Magnetic Resonance Imaging (MRI)
Clinical care in thalassaemia major has improved dramatically over the last three decades, resulting in an impressive increase in survival rates and quality of life of patients living in countries where such clinical care is both available and affordable.
However, cardiac disease still constitutes one of the most frequent and serious iron-related complications. In fact, currently, it is estimated that cardiac complications, mainly associated with iron overload, are reported to cause 71% of the deaths in patients with thalassaemia major; once heart failure develops, the prognosis is usually poor. On the other hand, the cardiomyopathy may be reversible, if appropriate iron chelation treatment is provided early.
The measurement of the cardiac iron load has an extremely important role to play in the prognosis and monitoring of iron load and also provides a means to assess the effectiveness of the iron chelation treatment protocols. For many years, serum ferritin has been the most commonly used indirect method for body iron estimation. However, the interpretation of ferritin values may be complicated by a variety of conditions, and ferritin levels and liver iron concentration measured by biopsy may lack a consistent relationship.
Now, the use of Magnetic Resonance Imaging (MRI) and more specifically of the T2* sequence is a software used for assessing cardiac iron, non-invasively, has now become the most widely available and validated method for iron overload to date.
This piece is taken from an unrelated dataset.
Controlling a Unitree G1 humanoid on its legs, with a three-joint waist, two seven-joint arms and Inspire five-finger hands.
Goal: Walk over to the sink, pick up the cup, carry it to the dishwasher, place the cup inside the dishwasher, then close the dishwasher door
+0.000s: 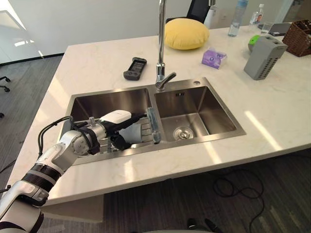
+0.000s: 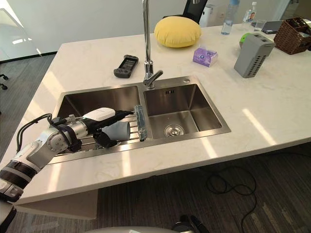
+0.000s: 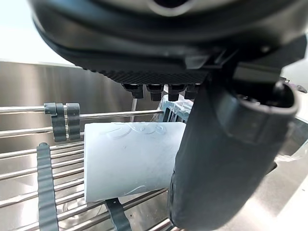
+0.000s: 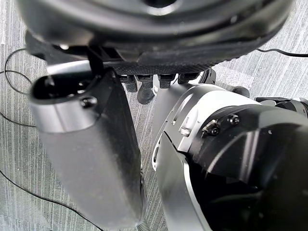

TIF, in its continuous quest (and vested interest) for providing the best possible care to patients with thalassaemia wherever, they may live, has undertaken the initiative to promote the installation and use of this technology in major hospitals and/or reference centres in ‘affected’ countries, so that patients with thalassaemia are referred to regularly for assessing the cardiac iron load and for evaluating the effectiveness of their iron chelation therapy protocols.